=== EXERCISE OBJECTIVE ===
With the pictures omitted, repeat exactly the lines below starting with the line that has "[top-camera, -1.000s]" and going on through the line that has "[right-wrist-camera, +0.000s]".

=== DATA FOR THIS TASK ===
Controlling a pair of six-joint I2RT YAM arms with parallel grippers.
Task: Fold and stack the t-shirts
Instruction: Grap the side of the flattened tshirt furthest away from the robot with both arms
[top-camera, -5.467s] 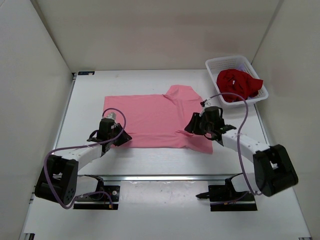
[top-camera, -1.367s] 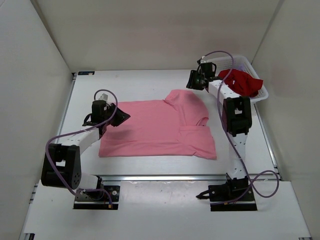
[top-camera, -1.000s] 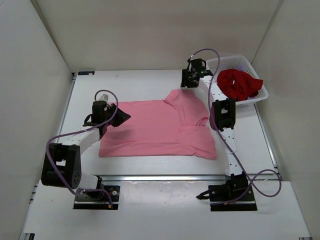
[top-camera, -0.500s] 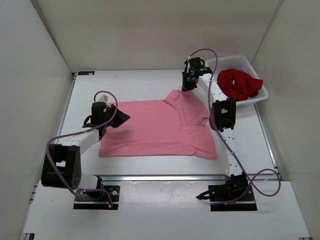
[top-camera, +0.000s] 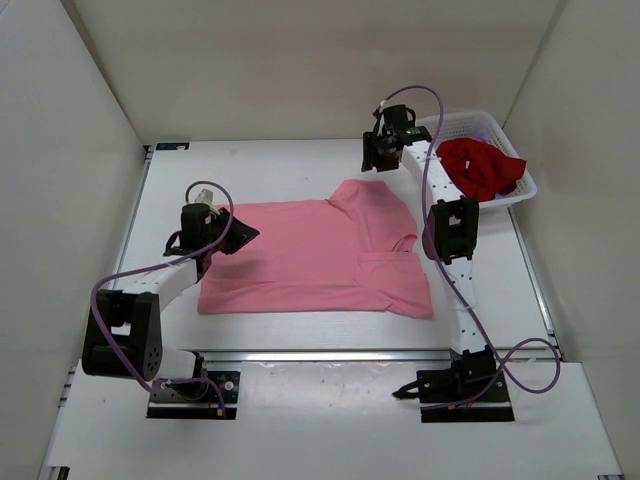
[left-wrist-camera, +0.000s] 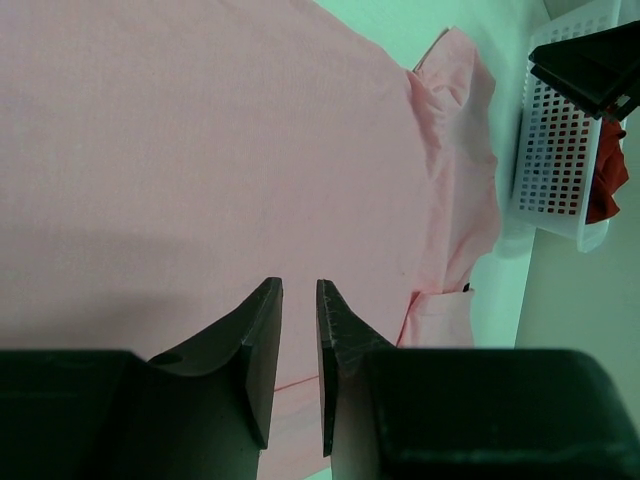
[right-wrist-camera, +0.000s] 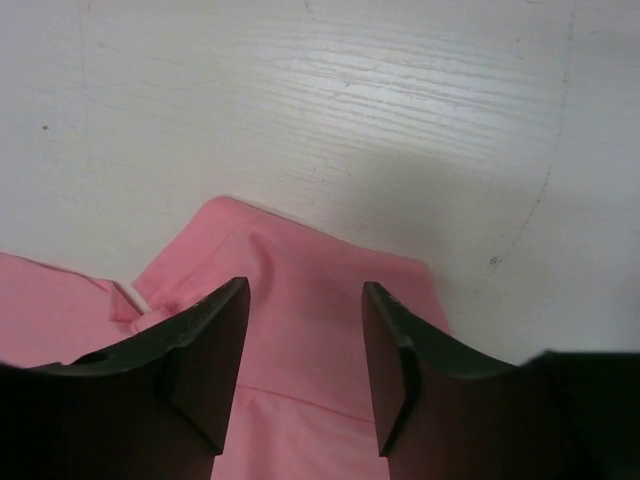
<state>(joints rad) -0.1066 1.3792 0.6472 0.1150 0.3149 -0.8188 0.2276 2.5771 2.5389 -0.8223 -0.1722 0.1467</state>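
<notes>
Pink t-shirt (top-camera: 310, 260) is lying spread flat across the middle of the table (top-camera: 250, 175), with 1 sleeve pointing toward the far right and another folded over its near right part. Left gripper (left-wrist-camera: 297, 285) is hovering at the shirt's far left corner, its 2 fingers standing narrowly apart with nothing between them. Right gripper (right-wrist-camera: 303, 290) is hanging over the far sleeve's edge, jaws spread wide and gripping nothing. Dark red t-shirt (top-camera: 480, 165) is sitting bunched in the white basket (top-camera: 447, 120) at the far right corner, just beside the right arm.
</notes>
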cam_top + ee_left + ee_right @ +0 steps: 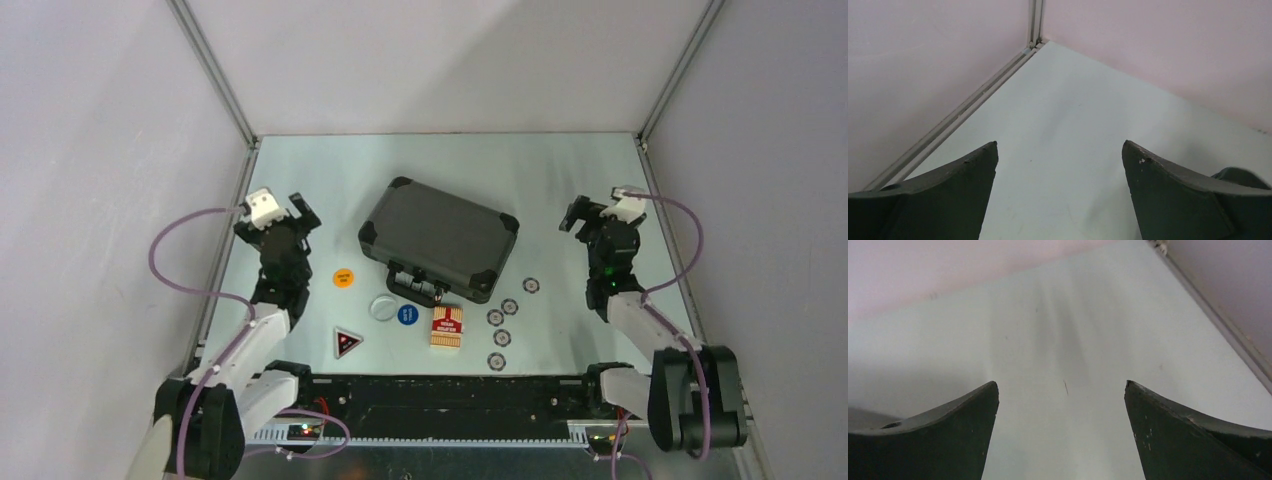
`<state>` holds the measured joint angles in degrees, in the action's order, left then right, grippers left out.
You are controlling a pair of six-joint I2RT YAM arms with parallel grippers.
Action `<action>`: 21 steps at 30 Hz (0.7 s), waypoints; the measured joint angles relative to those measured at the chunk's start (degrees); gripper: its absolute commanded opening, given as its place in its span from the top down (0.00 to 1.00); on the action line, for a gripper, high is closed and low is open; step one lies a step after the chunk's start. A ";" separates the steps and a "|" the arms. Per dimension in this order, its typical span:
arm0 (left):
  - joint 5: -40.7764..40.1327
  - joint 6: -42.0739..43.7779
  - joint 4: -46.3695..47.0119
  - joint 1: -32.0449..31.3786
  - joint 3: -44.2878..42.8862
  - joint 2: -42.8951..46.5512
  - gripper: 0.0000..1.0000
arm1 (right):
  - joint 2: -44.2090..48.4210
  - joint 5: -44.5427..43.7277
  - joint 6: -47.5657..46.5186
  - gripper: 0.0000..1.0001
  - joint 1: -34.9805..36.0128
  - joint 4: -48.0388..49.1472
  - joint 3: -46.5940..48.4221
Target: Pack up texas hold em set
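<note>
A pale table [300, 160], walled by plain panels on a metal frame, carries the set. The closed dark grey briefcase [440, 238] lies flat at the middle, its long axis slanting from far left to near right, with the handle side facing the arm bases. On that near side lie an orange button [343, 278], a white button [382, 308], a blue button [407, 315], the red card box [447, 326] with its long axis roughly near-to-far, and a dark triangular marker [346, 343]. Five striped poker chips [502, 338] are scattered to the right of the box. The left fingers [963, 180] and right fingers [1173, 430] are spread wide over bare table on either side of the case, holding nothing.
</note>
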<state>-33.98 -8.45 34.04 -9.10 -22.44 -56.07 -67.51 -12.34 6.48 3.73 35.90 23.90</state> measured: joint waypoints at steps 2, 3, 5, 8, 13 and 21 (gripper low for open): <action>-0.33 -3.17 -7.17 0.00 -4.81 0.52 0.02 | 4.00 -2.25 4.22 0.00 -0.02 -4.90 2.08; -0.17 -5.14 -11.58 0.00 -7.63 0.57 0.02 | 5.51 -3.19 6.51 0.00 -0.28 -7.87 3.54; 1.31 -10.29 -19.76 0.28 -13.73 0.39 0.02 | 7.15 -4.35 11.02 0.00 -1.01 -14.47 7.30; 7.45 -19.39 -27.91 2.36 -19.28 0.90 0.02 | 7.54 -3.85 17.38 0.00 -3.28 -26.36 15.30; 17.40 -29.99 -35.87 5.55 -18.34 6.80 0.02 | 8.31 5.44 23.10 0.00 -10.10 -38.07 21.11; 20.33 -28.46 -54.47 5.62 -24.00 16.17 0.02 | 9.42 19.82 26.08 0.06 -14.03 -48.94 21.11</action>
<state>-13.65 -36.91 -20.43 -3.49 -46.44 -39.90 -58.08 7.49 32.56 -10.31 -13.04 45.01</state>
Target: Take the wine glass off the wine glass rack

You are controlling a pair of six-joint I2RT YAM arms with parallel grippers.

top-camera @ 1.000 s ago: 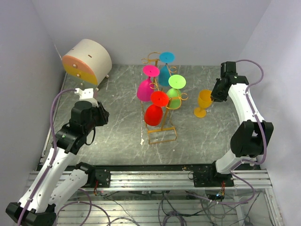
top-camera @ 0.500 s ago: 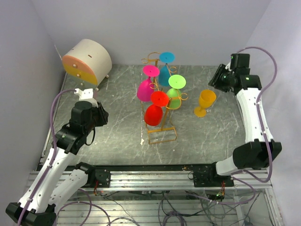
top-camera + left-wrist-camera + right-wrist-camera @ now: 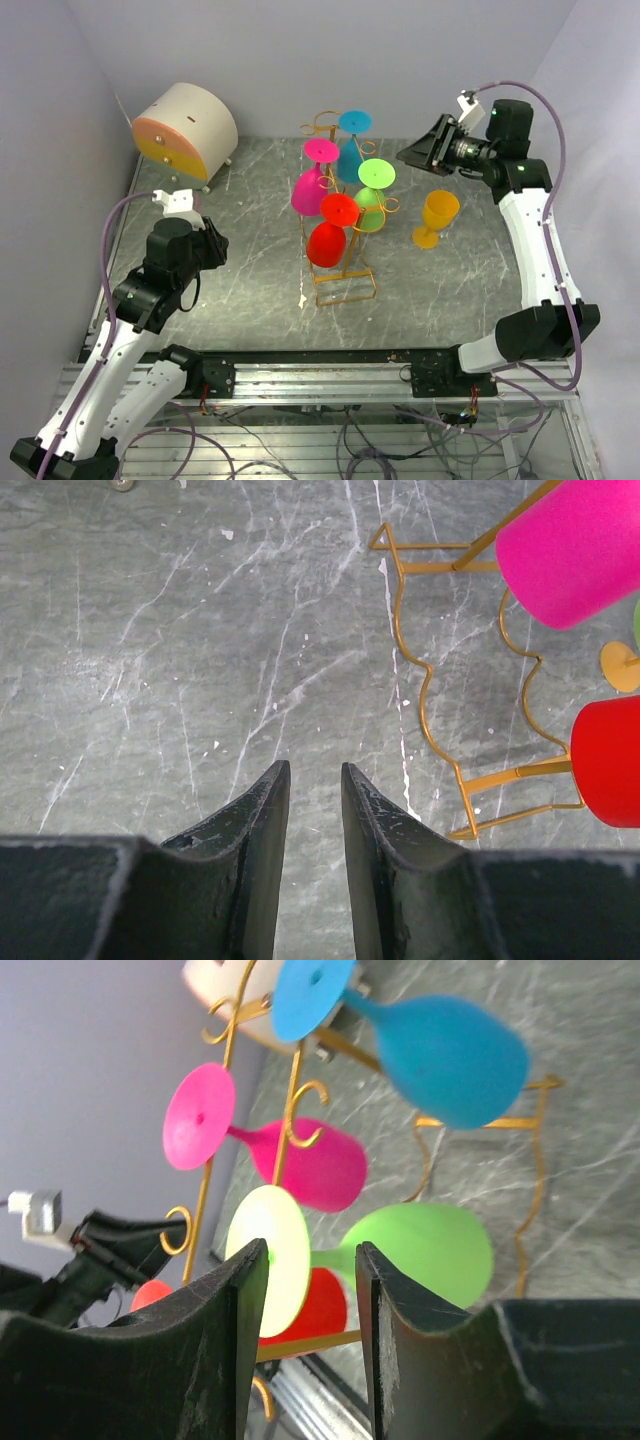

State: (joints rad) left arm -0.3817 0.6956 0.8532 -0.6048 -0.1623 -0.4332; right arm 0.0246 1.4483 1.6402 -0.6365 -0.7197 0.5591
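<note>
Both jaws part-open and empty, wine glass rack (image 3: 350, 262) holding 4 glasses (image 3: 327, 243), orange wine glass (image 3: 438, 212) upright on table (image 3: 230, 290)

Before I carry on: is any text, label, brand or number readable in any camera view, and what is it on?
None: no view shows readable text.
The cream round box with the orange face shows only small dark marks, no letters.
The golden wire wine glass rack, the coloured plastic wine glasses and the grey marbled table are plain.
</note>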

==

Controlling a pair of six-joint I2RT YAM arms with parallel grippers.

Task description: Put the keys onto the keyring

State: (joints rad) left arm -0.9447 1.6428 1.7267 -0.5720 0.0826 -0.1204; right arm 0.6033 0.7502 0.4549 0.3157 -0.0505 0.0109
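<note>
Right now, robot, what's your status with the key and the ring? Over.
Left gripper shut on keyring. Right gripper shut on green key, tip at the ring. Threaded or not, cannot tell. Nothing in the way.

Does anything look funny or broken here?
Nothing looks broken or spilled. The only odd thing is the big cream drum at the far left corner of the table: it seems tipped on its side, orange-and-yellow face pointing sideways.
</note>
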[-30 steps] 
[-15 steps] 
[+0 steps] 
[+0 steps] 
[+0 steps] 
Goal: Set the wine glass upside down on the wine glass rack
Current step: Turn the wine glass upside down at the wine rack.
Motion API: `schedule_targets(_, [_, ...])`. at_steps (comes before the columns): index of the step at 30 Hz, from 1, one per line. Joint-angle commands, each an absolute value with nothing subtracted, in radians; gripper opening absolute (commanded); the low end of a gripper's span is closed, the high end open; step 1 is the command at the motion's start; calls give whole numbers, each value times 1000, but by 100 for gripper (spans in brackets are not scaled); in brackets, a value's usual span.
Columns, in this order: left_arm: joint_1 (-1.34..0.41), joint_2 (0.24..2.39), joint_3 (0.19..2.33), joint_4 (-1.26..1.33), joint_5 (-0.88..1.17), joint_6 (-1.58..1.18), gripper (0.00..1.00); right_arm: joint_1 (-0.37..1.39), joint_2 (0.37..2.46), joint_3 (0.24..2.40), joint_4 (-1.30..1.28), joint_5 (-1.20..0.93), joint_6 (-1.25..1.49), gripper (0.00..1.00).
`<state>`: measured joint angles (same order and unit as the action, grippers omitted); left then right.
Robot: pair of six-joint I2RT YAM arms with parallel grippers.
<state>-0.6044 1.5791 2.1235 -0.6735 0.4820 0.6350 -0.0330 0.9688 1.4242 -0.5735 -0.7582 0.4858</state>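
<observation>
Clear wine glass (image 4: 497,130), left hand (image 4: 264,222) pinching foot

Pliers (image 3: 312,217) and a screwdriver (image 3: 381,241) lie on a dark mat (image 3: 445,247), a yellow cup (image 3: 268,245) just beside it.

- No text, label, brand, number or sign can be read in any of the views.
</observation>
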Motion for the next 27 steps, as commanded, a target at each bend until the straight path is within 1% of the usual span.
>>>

=== TASK ANSWER ===
[top-camera, -1.000s] 
[top-camera, -0.500s] 
[top-camera, +0.000s] 
[left-wrist-camera, +0.000s] 
[right-wrist-camera, +0.000s] 

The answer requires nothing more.